When the twins were born they kept waking up in the night, one right after the other. As soon as I would get one of them back to sleep again, the other one would wake up and need to be fed or changed or just coaxed back to sleep. I didn’t mind that much because when Sylvia arrived in the morning I could usually take a nap. But it was killing Brad. So, I told him to go sleep in the guestroom, and I would take the boys at n
ight.
He was reluctant at first, and I swear almost looked guilty, but he did it. And pretty soon I didn’t have to tell him to go every night, he just did. And it was more convenient for him to move some clothes in there so he didn’t disturb me in the morning when he got ready. And, after awhile, we were leading completely separate lives in the same house.
Another flying Cheerio sails across the room, hitting me on the side of the head. Benny and Timmy both giggle again. Then Timmy smashes banana in his hair.
I love my boys. But I can’t wait for Sylvia to get here.
Thankfully, the phone rings, and I take my coffee into the other room, leaving Juanita to referee the food fight.
“Hello?” I answer.
“I’m having brunch with my mother.” It’s Mary, and I can tell by the high, whiney quality of her voice, she’s in crisis mode.
“Good morning, Mary.”
“Good morning. I have nothing to wear. Help!”
I lean back on the cushions of my sofa. Laura Ashley. Brad’s mother bought us the matching sofa set when we moved in. I hate it, but my neighbors all think it’s delightfully quaint. I even saw a truck delivering our same floral printed armchair to Karen Richardson’s house last month. There’s no accounting for taste I guess.
I close my eyes, visualizing Mary’s closet. “That denim skirt you bought last week and the purple twinset.”
“Right.” I hear the sounds of hangers being pushed aside as Mary digs. “Sorry I couldn’t make it to the opening last night. Did I miss anything?”

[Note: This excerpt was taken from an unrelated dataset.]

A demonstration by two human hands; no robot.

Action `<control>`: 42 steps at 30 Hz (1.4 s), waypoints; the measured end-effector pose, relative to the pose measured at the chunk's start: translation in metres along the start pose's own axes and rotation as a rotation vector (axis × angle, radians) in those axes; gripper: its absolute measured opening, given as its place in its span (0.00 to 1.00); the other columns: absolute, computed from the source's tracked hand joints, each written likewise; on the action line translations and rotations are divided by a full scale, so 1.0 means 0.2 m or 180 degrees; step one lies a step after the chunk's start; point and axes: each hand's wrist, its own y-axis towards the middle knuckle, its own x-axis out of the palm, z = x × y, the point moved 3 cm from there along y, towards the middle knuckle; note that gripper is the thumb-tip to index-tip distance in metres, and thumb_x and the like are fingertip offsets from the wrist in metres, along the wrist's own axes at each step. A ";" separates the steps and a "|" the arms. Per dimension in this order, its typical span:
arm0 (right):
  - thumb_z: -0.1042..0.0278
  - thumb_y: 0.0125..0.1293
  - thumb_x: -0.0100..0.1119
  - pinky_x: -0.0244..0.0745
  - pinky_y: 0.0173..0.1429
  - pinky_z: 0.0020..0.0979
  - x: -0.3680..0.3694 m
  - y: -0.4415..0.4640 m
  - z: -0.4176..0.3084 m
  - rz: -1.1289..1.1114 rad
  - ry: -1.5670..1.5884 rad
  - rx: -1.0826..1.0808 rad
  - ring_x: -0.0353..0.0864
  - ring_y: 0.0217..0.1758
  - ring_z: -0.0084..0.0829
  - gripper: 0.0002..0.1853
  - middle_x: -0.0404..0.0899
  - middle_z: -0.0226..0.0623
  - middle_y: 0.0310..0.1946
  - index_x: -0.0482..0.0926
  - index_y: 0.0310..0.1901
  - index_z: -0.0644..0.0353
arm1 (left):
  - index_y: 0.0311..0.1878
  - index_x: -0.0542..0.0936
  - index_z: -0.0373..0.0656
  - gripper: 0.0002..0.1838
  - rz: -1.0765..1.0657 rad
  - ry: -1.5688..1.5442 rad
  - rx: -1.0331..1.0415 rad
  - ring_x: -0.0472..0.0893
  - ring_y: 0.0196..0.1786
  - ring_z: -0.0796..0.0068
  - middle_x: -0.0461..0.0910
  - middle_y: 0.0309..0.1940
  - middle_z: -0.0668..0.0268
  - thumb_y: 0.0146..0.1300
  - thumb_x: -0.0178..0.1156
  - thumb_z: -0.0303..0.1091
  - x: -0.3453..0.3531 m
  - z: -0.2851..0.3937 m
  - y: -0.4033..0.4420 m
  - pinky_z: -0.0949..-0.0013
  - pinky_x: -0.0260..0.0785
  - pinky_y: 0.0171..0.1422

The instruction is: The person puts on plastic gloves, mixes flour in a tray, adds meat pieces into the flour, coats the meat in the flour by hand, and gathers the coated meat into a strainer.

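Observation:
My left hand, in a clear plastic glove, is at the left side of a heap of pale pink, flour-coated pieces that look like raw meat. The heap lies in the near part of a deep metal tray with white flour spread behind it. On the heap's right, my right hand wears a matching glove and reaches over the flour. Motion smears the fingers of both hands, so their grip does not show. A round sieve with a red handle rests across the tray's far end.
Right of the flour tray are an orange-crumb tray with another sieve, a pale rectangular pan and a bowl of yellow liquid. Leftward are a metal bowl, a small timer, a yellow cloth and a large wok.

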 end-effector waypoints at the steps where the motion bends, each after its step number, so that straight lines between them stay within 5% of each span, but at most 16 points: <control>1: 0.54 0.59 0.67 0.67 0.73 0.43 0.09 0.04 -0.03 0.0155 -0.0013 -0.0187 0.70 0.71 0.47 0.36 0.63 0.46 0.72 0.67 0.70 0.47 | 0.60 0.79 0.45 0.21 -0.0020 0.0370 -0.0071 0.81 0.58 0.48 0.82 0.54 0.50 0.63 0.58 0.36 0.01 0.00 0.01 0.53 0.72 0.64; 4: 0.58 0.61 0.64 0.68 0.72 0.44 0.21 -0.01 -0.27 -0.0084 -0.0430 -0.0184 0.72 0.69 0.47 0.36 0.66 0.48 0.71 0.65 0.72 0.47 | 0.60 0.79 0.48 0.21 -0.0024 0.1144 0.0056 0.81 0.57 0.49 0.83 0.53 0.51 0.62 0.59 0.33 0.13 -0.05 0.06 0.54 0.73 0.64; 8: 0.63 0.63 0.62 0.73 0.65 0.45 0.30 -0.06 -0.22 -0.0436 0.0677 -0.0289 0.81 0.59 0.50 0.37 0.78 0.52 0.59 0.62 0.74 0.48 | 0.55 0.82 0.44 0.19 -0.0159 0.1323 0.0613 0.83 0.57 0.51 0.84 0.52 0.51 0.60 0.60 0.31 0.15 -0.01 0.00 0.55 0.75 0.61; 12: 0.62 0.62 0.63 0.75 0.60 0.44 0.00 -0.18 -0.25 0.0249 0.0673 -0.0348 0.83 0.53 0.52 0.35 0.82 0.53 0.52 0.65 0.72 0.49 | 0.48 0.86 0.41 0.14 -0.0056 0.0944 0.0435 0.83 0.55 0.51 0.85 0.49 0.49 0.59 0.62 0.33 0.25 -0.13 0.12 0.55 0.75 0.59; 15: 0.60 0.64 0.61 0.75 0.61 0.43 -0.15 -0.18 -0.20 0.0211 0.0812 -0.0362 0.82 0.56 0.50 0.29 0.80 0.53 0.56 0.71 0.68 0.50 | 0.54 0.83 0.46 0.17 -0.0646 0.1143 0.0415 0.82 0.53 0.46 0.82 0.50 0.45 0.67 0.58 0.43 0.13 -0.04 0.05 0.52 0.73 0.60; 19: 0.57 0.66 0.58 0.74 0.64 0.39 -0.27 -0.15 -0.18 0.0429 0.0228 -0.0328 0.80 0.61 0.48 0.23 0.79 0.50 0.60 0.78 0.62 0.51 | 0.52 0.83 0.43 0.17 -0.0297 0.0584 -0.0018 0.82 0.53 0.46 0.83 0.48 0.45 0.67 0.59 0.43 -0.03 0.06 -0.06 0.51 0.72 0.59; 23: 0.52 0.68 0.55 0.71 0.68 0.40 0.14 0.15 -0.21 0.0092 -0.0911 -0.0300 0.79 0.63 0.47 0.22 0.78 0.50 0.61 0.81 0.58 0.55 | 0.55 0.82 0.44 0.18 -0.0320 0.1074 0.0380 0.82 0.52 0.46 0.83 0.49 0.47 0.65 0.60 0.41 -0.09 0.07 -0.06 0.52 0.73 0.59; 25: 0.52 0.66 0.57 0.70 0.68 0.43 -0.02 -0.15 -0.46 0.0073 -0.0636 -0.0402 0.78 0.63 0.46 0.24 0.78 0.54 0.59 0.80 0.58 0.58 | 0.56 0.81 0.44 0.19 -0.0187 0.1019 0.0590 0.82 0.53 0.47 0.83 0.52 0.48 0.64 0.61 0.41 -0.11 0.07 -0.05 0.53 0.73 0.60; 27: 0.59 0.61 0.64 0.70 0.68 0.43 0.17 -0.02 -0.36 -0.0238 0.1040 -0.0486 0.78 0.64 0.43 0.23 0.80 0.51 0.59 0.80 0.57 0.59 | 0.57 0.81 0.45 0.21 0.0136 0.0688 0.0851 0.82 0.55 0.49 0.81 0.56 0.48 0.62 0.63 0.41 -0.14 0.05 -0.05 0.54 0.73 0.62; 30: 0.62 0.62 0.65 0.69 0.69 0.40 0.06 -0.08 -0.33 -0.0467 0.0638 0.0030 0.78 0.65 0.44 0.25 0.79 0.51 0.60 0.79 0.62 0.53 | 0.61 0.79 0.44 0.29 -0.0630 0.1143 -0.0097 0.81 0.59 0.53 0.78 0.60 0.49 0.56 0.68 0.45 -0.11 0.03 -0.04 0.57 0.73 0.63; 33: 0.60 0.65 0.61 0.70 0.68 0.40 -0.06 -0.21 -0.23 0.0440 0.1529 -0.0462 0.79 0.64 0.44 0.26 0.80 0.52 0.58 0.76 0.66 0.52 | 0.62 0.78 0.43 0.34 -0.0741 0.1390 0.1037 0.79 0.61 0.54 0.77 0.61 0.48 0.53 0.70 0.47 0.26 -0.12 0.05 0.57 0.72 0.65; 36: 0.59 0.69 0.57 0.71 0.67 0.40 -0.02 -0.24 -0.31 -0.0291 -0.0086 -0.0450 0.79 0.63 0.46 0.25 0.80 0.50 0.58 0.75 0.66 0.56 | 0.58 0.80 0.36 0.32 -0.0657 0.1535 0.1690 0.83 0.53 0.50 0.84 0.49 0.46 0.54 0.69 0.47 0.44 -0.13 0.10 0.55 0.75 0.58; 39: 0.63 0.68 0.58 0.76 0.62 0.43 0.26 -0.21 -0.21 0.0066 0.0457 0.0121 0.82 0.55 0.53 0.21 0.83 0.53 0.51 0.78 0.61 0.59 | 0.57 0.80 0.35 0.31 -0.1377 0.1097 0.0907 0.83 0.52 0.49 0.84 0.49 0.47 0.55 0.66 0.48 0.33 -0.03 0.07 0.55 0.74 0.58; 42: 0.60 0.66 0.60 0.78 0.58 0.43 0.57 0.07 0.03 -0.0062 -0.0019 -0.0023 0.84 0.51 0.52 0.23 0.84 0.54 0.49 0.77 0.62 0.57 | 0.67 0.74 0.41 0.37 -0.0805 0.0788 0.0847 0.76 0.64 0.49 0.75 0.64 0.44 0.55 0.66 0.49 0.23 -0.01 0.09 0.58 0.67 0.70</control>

I conjure up an image of Moira Black slipping me her phone number while we danced. I remember thinking how funny it would be to tell Brad that I was hit on by a promiscuous bi-sexual at a club opening at dawn.
“Nothing important.”
“Good. Okay, I have the clothes. Shoes?”
“Do you still have those black sandals we bought at the mall last month?”
“I think so. Somewhere.” I hear boxes being shoved aside as Mary scrounges through her closet. “Yep. Right here. Oh, God, Ella, I don’t think I can face her today. I’m just not in a Mom place right now.”